JUNEAU — Republican leaders hailed the just-ended legislative session as a success in which they accomplished some of their top priorities: addressing oil taxes and energy concerns and exercising fiscal restraint.
Minority Democrats, meanwhile, were much more somber in their assessment Monday. Senate Minority Leader Johnny Ellis called it the worst session in recent history for its long-term effect on Alaskans and the treasury.
“This was the most successful legislative session in the history of the state — for the oil industry,” said Sen. Hollis French, D-Anchorage.
During the 90-day session, which ended Sunday, the Legislature passed a number of major bills, including a multibillion-dollar tax break to oil companies as a way to increase production.
Legislators also passed a bill meant to get an in-state gas line to a point where it will be known if there is sufficient interest for the project to move forward. They authorized up to $275 million in financing for a liquefied natural gas plant and distribution to bring some energy relief to the
Fairbanks area.
Lawmakers also passed operating and capital budgets that leaders described as responsible, given concerns about the state’s fiscal future.
They failed, however, to come to agreement on a multiyear education funding package, which had been talked about off-and-on throughout the session. Also, a bill that would define medically necessary abortions for the purpose of state Medicaid funding and a water permitting bill were held over until next year.
After the Legislature adjourned late Sunday, Gov. Sean Parnell, who had unsuccessfully pushed oil tax changes of some kind since 2010, came down to the second floor of the Capitol, where the House and Senate meet, to shake hands with majority lawmakers.
The mood was light, even jovial, in the hour or so leading to adjournment as the House and Senate waited for the last bills in play to move — a departure from the last two years, which saw end-of-session meltdowns that led to special sessions. A Senate concurrence vote on oil taxes took place during the afternoon, leaving the evening for the capital budget and a handful of other measures.
During last year’s elections, Republicans wrested control of the Senate from a bipartisan coalition that had been in charge since 2007, putting Republicans in control of the House, Senate and governor’s office.
Oil taxes were a major issue in several races.
“What you campaign on is what you’ve got to do, and that’s what we’ve done,” Senate Majority Leader John Coghill, R-North Pole, told reporters late Sunday.
Critics fear the oil tax bill, Senate Bill 21, will not lead to the kind of production needed to offset revenues losses. By one estimate, it could cost the state up to $4.7 billion through 2019.
Rep. Craig Johnson, R-Anchorage, who supported SB 21, said it’s anyone’s guess when the state might recoup its lost revenue given uncertainty in the price of oil, but he said he expected changes from the oil companies “very quickly.”
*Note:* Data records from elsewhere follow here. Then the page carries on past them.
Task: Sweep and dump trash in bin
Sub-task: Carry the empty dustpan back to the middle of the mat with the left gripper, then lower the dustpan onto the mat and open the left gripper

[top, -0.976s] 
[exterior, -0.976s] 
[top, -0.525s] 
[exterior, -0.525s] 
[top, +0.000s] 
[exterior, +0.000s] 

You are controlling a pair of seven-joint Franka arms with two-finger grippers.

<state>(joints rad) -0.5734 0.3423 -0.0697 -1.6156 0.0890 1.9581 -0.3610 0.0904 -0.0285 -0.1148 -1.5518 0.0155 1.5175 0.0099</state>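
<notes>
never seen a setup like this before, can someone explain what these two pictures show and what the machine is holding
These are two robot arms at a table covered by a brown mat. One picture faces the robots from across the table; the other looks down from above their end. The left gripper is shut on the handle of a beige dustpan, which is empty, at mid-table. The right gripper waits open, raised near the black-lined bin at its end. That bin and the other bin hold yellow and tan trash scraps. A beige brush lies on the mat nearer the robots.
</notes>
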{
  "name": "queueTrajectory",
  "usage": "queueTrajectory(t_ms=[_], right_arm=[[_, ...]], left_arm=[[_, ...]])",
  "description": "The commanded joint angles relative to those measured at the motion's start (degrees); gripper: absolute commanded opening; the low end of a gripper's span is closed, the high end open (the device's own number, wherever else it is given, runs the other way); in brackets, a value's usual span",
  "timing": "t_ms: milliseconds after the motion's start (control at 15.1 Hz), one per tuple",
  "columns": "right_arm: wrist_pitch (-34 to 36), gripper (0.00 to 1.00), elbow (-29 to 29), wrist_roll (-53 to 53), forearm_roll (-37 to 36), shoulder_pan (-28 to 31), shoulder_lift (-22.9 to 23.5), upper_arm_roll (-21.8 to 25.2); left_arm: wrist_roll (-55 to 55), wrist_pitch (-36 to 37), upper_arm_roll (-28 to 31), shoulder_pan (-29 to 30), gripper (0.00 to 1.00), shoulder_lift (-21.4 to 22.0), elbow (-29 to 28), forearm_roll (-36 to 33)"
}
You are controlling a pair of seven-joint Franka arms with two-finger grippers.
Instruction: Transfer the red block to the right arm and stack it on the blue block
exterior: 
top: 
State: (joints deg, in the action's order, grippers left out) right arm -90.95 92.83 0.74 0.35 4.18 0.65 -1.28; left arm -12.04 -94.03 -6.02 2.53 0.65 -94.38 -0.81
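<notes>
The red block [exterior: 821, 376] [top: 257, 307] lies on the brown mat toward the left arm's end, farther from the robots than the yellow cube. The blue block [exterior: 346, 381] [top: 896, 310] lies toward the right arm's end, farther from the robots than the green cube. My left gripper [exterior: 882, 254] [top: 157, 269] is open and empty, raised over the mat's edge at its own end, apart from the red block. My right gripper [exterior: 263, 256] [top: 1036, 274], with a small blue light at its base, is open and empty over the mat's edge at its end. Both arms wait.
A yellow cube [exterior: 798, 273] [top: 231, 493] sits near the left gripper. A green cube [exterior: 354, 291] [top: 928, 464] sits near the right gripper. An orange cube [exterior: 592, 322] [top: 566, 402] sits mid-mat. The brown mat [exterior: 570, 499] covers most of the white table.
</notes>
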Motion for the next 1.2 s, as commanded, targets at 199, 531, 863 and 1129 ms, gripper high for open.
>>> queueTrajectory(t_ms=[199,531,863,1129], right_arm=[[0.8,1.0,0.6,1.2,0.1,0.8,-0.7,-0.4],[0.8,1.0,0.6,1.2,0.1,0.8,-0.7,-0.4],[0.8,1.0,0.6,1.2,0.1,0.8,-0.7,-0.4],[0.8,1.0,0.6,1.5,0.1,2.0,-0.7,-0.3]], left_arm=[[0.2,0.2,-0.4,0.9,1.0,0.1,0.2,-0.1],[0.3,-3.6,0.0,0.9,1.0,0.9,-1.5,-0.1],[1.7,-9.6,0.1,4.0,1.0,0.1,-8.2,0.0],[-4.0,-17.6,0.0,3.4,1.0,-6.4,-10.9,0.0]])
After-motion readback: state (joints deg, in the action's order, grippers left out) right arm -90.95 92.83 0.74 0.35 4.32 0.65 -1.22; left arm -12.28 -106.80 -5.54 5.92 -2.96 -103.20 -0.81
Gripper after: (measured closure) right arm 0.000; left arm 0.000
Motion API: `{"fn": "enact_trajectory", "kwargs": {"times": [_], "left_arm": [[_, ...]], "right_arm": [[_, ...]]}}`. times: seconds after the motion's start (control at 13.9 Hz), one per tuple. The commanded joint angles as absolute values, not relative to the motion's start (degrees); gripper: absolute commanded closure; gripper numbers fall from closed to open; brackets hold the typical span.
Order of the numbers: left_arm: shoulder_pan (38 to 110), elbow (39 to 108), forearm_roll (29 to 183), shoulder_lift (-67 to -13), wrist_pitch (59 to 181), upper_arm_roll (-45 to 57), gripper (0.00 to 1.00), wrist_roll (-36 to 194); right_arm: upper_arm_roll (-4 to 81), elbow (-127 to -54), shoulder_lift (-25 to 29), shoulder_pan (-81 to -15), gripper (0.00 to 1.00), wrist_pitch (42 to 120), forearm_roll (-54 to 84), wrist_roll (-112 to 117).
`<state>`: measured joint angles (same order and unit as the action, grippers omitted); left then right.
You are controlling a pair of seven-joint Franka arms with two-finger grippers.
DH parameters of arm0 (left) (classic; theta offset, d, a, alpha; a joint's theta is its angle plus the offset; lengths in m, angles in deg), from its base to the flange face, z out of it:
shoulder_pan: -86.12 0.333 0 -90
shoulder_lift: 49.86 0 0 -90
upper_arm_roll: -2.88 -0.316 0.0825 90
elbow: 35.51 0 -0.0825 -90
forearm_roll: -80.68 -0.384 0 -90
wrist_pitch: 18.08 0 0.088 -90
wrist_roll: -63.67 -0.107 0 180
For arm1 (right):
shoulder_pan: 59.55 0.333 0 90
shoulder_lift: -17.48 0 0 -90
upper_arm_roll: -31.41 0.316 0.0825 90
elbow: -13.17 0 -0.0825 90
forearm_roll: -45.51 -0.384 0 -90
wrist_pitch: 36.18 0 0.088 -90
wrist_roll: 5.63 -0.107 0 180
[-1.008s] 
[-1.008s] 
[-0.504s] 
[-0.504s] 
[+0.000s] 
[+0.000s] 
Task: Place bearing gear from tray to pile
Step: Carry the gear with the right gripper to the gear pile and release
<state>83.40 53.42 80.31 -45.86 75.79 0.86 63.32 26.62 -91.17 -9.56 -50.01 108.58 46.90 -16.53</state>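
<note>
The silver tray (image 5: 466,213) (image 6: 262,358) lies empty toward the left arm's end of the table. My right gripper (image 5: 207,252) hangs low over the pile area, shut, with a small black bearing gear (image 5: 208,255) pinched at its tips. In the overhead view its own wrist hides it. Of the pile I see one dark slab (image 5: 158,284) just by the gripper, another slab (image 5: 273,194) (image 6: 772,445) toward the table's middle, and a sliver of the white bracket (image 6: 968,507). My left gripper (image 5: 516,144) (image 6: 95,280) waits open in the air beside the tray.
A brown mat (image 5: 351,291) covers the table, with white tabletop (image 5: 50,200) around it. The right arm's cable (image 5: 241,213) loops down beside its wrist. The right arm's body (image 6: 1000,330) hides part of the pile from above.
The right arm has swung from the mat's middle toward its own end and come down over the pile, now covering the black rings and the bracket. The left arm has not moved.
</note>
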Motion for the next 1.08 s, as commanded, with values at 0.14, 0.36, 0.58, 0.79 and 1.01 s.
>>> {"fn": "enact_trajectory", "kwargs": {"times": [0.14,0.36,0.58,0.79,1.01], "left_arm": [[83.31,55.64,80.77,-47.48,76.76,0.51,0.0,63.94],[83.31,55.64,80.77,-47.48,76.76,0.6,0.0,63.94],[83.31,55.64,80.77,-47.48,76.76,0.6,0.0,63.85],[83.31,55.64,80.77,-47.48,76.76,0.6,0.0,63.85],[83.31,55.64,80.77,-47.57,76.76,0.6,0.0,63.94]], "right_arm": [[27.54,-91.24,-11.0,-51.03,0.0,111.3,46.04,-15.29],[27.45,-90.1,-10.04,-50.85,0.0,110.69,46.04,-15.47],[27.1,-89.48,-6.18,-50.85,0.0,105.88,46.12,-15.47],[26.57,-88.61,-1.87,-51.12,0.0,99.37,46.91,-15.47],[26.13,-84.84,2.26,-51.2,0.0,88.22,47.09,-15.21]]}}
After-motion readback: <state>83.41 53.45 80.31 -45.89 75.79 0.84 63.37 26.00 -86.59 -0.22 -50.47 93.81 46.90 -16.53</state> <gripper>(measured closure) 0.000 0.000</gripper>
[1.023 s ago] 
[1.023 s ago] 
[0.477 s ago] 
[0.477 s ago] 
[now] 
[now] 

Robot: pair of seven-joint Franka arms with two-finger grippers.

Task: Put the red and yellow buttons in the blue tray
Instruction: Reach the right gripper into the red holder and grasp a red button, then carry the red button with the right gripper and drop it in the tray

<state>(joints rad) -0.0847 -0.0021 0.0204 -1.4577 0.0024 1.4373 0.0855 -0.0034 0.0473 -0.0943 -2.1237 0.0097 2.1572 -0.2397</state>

“I put my political career on the line,” he told reporters early Monday. “I put my children’s future on the line. I believe what we did was the right thing. I think the investment will come.”
About 90 percent of Alaska’s unrestricted general fund revenue comes from oil. Production has been on a downward trend since the late 1980s, through a number of different tax structures, but higher prices in recent years have helped mask the budget impact.
Parnell told reporters Monday that Alaska’s future is more secure than it was before the passage of the bill.
Legislators plan to meet during the interim to dig into parts of the budget, including education. School districts didn’t get the kind of additional funding they’d wanted this session, in part because there wasn’t agreement on how best to provide it.
“I think that the biggest issue that we really have is we want more accountability before more money, but we don’t know what we want them to do. That’s the problem,” House Speaker Mike Chenault said.
He said he hopes interim work will provide greater clarity on this by next session. The capital budget includes $21 million for student safety and security in larger school districts and student safety and security, fixed costs and energy relief in smaller districts.
Rep. Bill Stoltze, co-chair of the House Finance Committee, said he wanted to make a “meaningful contribution” to education and tried to save as much room as he could in the budget to do so.